Please repeat the whole listing exactly, but leave the pictures out.
== Segment start ==
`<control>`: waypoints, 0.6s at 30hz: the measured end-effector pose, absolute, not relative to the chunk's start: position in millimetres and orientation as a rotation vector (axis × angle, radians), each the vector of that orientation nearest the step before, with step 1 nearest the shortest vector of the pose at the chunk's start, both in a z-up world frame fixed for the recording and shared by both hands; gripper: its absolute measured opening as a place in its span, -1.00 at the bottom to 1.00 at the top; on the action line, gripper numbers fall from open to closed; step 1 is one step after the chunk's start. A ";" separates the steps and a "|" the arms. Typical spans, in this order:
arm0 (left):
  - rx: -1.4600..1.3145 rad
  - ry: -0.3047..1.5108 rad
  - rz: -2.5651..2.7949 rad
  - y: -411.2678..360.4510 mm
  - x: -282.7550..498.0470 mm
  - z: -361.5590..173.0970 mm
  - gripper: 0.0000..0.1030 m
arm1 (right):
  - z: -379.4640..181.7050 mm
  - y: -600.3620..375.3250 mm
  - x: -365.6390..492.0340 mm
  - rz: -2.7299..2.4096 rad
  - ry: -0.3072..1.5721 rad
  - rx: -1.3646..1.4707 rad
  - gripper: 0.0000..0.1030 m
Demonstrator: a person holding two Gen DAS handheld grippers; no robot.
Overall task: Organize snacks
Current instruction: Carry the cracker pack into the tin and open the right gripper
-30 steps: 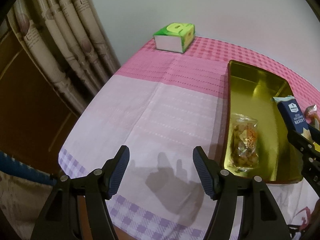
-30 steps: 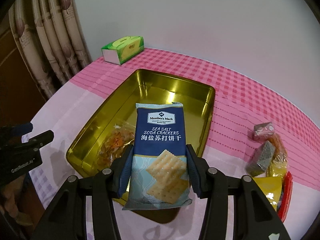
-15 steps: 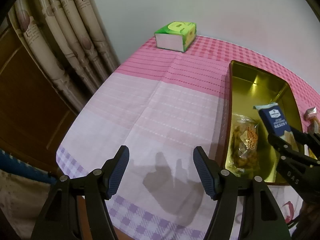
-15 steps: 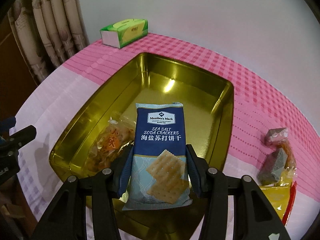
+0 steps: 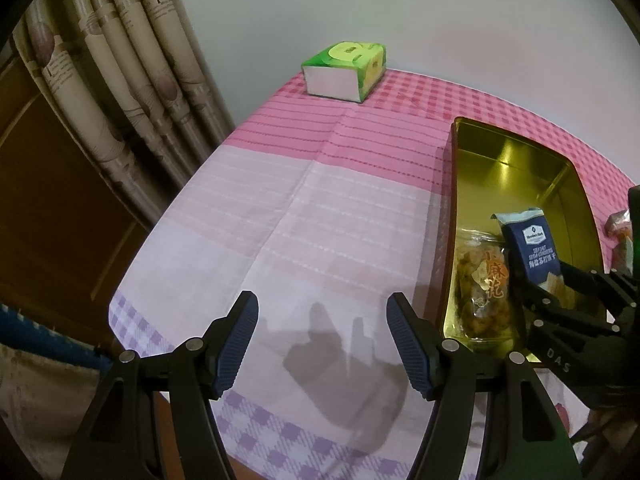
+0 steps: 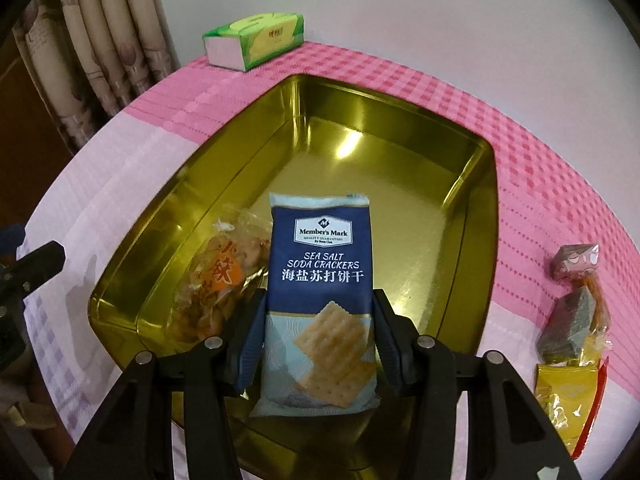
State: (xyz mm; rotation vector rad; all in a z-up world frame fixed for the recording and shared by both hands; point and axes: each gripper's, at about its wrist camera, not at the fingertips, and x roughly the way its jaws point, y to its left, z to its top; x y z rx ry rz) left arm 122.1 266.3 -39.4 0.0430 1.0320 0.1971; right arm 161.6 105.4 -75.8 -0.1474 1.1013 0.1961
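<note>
snacks-wise, biggest thing first: the counter (image 5: 320, 216) under its pink and lilac checked cloth carries the gold tin tray (image 6: 486, 208), which sits open and mostly bare at its far end. inside the tray, over at its near left corner, there's already a clear bag of fried twists (image 6: 218, 280) lying flat. the right gripper (image 6: 320, 340) is hanging over the near end of the tray with its fingers (image 6: 252, 336) clamped on the lower sides of the soda cracker pack (image 6: 322, 280), so the pack is in the air, not resting on the tin yet as far as i can tell. key bit for the next move imo: the pack's long axis runs straight out from the fingers toward the far wall of the tray, same way the tray itself runs, and the bare floor is right under and ahead of it, just to the right of the twists bag. so lowering and letting go there looks like it'd land it side by side with the twists, not on top. the left gripper (image 5: 322, 340) is spread wide with nothing in it, over bare cloth off the tray's left side, so the right one is clearly the nearer hand. smallest stuff: a loose snack pile (image 6: 572, 320) waits on the cloth to the right of the tray, and a green tissue box (image 6: 256, 40) sits at the back.
</note>
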 end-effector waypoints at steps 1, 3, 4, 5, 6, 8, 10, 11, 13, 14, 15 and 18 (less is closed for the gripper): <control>0.044 1.032 0.197 265.9 122.0 -39.3 0.31 | -77.1 105.3 161.3 0.193 1.102 -0.151 -0.07; 0.042 1.032 0.196 265.9 122.0 -39.5 0.31 | -77.8 105.1 160.7 0.196 1.101 -0.149 -0.03; 0.041 1.032 0.194 265.6 121.8 -39.3 0.31 | -77.8 105.3 161.4 0.196 1.103 -0.145 -0.03; 0.042 1.031 0.194 265.4 121.8 -39.2 0.31 | -77.9 105.3 162.2 0.197 1.104 -0.142 -0.03; 0.042 1.030 0.194 265.6 121.8 -39.3 0.31 | -77.9 105.5 162.7 0.200 1.107 -0.142 0.00; 0.044 1.028 0.192 265.2 121.8 -39.4 0.31 | -76.6 104.8 161.5 0.206 1.099 -0.141 0.09; 0.047 1.028 0.192 264.5 121.8 -39.8 0.31 | -73.7 104.6 160.1 0.212 1.086 -0.142 0.27; 0.050 1.028 0.192 264.1 121.7 -39.7 0.31 | -71.7 104.4 158.9 0.213 1.075 -0.143 0.38; 0.052 1.025 0.191 263.6 121.5 -39.1 0.32 | -67.5 104.8 156.2 0.214 1.063 -0.150 0.39; 0.053 1.022 0.189 262.8 121.2 -38.9 0.32 | -65.3 104.8 155.3 0.215 1.058 -0.152 0.39; 0.055 1.020 0.189 263.0 120.9 -38.3 0.32 | -63.1 104.5 154.4 0.216 1.052 -0.151 0.39; 0.061 1.013 0.186 261.7 120.5 -37.2 0.32 | -53.0 101.1 149.9 0.231 1.028 -0.130 0.39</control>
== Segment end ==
• RESPONSE TO THIS TASK:
`<control>`: waypoints, 0.6s at 30hz: the measured end-effector pose, absolute, not relative to the chunk's start: position in millimetres and orientation as a rotation vector (axis × angle, radians), each the vector of that orientation nearest the step before, with step 1 nearest the shortest vector of the pose at the chunk's start, both in a z-up world frame fixed for the recording and shared by both hands; gripper: its absolute measured opening as a place in its span, -1.00 at the bottom to 1.00 at the top; on the action line, gripper numbers fall from open to closed; step 1 is one step after the chunk's start. A ";" separates the steps and a "|" the arms. Typical spans, in this order:
arm0 (left):
  - rx: -1.4600..1.3145 rad
  - ry: -0.3047..1.5108 rad
  - rz: -2.5651..2.7949 rad
  - y: -411.2678..360.4510 mm
  - x: -282.7550..498.0470 mm
  - z: -361.5590..173.0970 mm
  - gripper: 0.0000..0.1030 m
arm1 (right):
  - z: -379.4640..181.7050 mm
  - y: -600.3620..375.3250 mm
  - x: -365.6390..492.0340 mm
  - rz: -2.7299..2.4096 rad
  - ry: -0.3072..1.5721 rad
  - rx: -1.3646..1.4707 rad
  - gripper: 0.0000..0.1030 m
Demonstrator: a person holding two Gen DAS handheld grippers; no robot.
Overall task: Organize snacks
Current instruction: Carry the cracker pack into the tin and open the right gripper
-30 steps: 
-30 steps: 
-15 steps: 
-15 steps: 
+0 steps: 
+0 steps: 
State: (xyz mm; rotation vector rad; all in a z-up world frame fixed for the recording and shared by both hands; point and axes: each gripper's, at about its wrist camera, not at the fingertips, and x roughly the way its jaws point, y to its left, z to its top; x y z rx ry rz) left arm 122.1 266.3 -39.4 0.0430 1.0320 0.1971; right arm 161.6 105.4 -75.8 -0.1474 1.1013 0.1961
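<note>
snacks-wise, biggest thing first: the counter (image 5: 320, 216) under its pink and lilac checked cloth carries the gold tin tray (image 6: 486, 208), which sits open and mostly bare at its far end. inside the tray, over at its near left corner, there's already a clear bag of fried twists (image 6: 218, 280) lying flat. the right gripper (image 6: 320, 340) is hanging over the near end of the tray with its fingers (image 6: 252, 336) clamped on the lower sides of the soda cracker pack (image 6: 322, 280), so the pack is in the air, not resting on the tin yet as far as i can tell. key bit for the next move imo: the pack's long axis runs straight out from the fingers toward the far wall of the tray, same way the tray itself runs, and the bare floor is right under and ahead of it, just to the right of the twists bag. so lowering and letting go there looks like it'd land it side by side with the twists, not on top. the left gripper (image 5: 322, 340) is spread wide with nothing in it, over bare cloth off the tray's left side, so the right one is clearly the nearer hand. smallest stuff: a loose snack pile (image 6: 572, 320) waits on the cloth to the right of the tray, and a green tissue box (image 6: 256, 40) sits at the back.
</note>
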 end-effector waypoints at steps 1, 3, 4, 5, 6, 8, 10, 11, 13, 14, 15 and 18 (less is closed for the gripper): <control>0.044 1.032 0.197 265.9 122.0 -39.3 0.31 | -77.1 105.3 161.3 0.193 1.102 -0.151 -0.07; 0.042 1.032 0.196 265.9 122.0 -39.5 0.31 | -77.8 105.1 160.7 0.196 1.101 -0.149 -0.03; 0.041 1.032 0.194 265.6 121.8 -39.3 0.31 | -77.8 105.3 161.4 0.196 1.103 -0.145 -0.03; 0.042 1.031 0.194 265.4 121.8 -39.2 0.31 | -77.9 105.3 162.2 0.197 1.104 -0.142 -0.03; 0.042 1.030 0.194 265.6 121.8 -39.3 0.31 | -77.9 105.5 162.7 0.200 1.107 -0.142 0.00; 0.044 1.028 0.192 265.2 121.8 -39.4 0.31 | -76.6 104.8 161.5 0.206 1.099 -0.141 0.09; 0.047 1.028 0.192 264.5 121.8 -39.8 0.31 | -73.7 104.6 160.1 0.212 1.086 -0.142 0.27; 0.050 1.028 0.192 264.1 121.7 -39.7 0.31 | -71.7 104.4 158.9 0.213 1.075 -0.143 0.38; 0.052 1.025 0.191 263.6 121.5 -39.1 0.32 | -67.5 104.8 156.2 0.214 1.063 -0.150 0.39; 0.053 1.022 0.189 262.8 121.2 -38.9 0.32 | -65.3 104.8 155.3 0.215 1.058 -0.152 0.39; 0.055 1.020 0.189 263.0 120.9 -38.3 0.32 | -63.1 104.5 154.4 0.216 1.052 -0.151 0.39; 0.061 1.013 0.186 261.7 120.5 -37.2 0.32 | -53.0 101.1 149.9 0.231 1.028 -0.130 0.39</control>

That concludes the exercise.